Five Principles of the Divine Manifestation in the Cosmos

While it is an eminently practical teaching, the Gita occasionally needs to elucidate principles in order to help our mind’s organize information in a suitable and useful way. Sri Aurobindo points out that while the Gita tries to avoid needless philosophical statements, it does provide the necessary information as a basis for the practical application that it requests of the seeker. The Gita also always has an eye on the prevalent philosophical positions that were current in its day, and it has taken pains to address each of these and put them into the context of its wide and embracing understanding of the truth of existence. At this point the Gita needs to integrate the ultimate reality, known in the Upanishads as the Brahman, with the creation of the universe and its manifested forms. It does this by successively revealing five principles.

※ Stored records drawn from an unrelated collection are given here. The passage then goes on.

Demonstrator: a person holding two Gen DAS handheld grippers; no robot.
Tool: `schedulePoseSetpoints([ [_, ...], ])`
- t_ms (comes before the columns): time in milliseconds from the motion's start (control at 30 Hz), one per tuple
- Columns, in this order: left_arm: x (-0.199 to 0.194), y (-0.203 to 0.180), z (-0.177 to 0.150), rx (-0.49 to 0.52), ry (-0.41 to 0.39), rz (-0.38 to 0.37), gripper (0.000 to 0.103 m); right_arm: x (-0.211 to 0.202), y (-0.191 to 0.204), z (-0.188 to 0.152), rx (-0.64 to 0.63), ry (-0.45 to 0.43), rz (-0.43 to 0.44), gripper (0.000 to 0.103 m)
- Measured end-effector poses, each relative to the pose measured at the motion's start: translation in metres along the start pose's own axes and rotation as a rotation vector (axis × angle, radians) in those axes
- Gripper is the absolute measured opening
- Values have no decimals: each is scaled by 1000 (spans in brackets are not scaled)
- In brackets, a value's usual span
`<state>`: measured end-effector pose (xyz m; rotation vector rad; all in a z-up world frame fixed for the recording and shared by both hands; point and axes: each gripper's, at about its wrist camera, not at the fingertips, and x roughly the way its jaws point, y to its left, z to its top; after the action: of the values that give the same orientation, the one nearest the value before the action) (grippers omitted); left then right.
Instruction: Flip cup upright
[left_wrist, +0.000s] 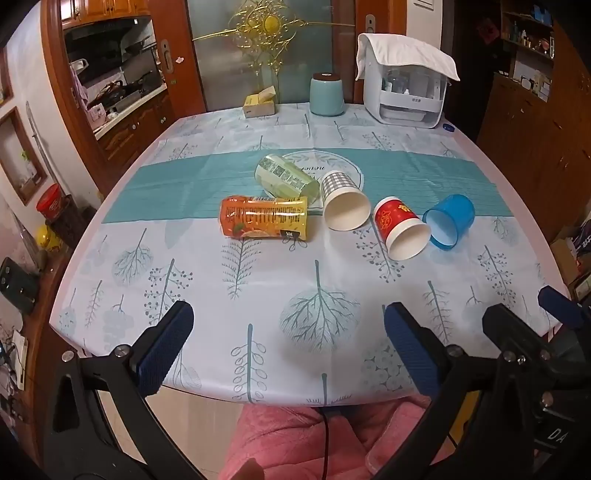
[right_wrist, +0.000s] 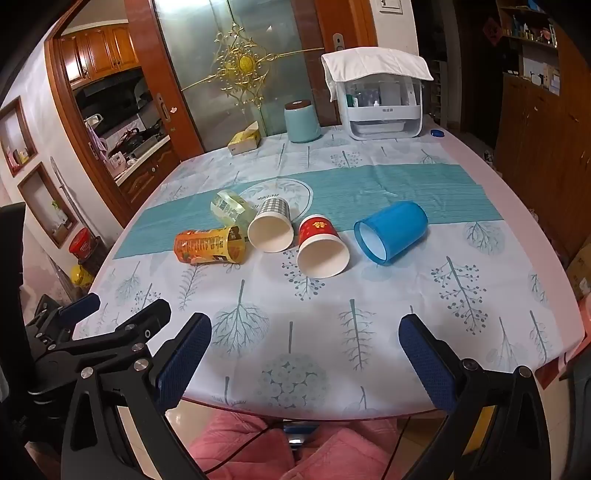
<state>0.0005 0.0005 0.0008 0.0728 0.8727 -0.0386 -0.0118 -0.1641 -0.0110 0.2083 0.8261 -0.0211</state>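
Several cups lie on their sides mid-table: an orange printed cup (left_wrist: 264, 219) (right_wrist: 210, 246), a pale green cup (left_wrist: 286, 180) (right_wrist: 231, 212), a grey checked paper cup (left_wrist: 343, 201) (right_wrist: 271, 225), a red paper cup (left_wrist: 400, 229) (right_wrist: 321, 245) and a blue plastic cup (left_wrist: 448, 221) (right_wrist: 391, 232). My left gripper (left_wrist: 288, 347) is open and empty over the near table edge, well short of the cups. My right gripper (right_wrist: 306, 354) is open and empty beside it, and it also shows in the left wrist view (left_wrist: 554, 299).
The table (left_wrist: 258, 314) has a tree-print cloth. At the far edge stand a teal canister (left_wrist: 327, 94), a tissue box (left_wrist: 260, 105) and a white appliance (left_wrist: 402, 92) with a cloth on top. A pink garment (left_wrist: 295, 443) lies below the near edge.
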Motion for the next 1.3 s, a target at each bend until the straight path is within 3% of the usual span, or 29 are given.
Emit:
schedulePoseSetpoints([
  [733,6,20,-3,-69,26,-9,103,13,14,2,-10,27,48,102],
  [1300,14,26,0,-96,19,-16,102,20,18,4,-28,-8,89,102],
])
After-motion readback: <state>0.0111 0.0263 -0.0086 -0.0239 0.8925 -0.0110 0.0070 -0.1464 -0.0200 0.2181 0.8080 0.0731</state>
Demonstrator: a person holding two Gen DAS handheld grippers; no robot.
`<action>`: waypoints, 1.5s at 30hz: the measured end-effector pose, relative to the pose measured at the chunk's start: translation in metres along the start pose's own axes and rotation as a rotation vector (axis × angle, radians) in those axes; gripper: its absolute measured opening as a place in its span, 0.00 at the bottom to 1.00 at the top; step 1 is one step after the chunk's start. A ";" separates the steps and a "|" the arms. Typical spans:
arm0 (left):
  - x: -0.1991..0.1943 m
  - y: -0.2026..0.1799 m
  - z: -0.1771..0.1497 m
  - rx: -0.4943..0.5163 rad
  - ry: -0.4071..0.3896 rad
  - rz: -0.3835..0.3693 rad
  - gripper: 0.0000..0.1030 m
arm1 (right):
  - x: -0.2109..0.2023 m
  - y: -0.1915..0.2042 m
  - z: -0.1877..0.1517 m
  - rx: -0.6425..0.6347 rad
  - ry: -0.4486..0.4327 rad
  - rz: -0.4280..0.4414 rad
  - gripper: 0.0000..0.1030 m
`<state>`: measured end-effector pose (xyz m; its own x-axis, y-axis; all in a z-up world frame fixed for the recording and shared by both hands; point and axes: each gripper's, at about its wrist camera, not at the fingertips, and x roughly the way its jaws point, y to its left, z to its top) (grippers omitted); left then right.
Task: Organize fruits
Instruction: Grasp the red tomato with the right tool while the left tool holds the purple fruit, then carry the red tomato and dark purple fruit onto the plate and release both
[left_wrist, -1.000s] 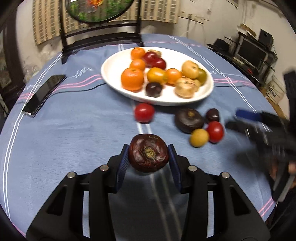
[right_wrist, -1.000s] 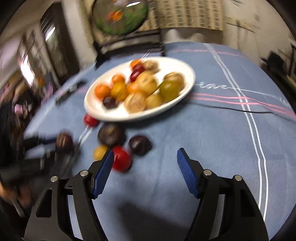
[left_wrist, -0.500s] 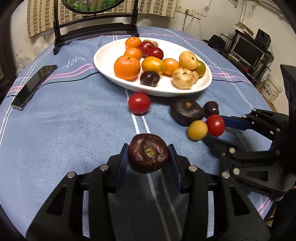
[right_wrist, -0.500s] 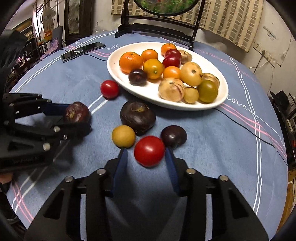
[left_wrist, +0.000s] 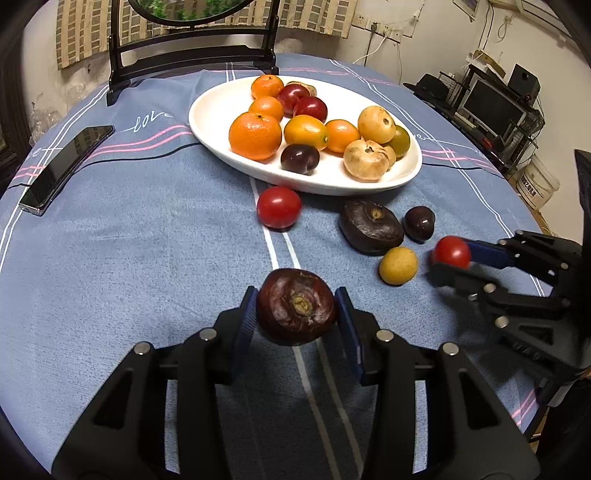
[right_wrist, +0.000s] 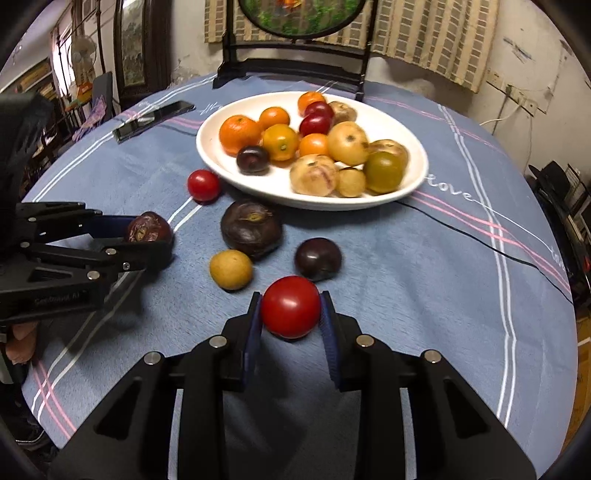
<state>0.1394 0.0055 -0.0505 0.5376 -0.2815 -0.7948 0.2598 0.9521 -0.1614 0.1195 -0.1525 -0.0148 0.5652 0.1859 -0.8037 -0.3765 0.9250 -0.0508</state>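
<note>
Gripping 2 fruits above the blue tablecloth
Left gripper clamping wrinkled dark fruit, stem scar facing camera — right gripper pinching round red tomato, underside hidden.

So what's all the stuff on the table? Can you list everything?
Plate: one, white, oval, mid-table.
Fruits on the plate: about twelve; orange, red, tan, green, dark purple.
Loose fruits on the cloth: red tomato, big dark fruit, dark plum, yellow fruit.
Phone: one, black, left edge.
Tablecloth: blue, striped.
Left gripper: shut on wrinkled dark red fruit.
Right gripper: shut on second red tomato.
</note>
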 end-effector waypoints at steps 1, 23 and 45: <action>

Sri Aurobindo itemizes these five principles (with their Sanskrit terms) as follows: “First there is that Brahman, tad brahma; adhyatma, second, the principle of the self in Nature; adhibhuta and adhidaiva next, the objective phenomenon and subjective phenomenon of being; adhiyajna last, the secret of the cosmic principles of works and sacrifice.”

These terms are further clarified as follows: “By that Brahman, a phrase which in the Upanishads is more than once used for the self-existent as opposed to the phenomenal being, the Gita intends, it appears, the immutable self-existence which is the highest self-expression of the Divine and on whose unalterable eternity all the rest, all that moves and evolves, is founded….By adhyatma it means svabhava, the spiritual way and law of being of the soul in the supreme Nature. Karma, it says, is the name given to the creative impulse and energy…which looses out things from this first essential self-becoming, this Swabhava, and effects, creates, works out under its influence the cosmic becoming of existences in Prakriti. By adhibhuta is to be understand all the result of mutable becoming…. By adhidaiva is intended the Purusha, the soul in Nature, the subjective being who observes and enjoys as the object of his consciousness all that is this mutable becoming of his essential existence worked out here by Karma in Nature. By adhiyajna, the Lord of works and sacrifice, I mean, says Krishna, myself, the Divine, the Godhead, the Purushottama here secret in the body of all these embodied existences. All that is, therefore, falls within this formula.”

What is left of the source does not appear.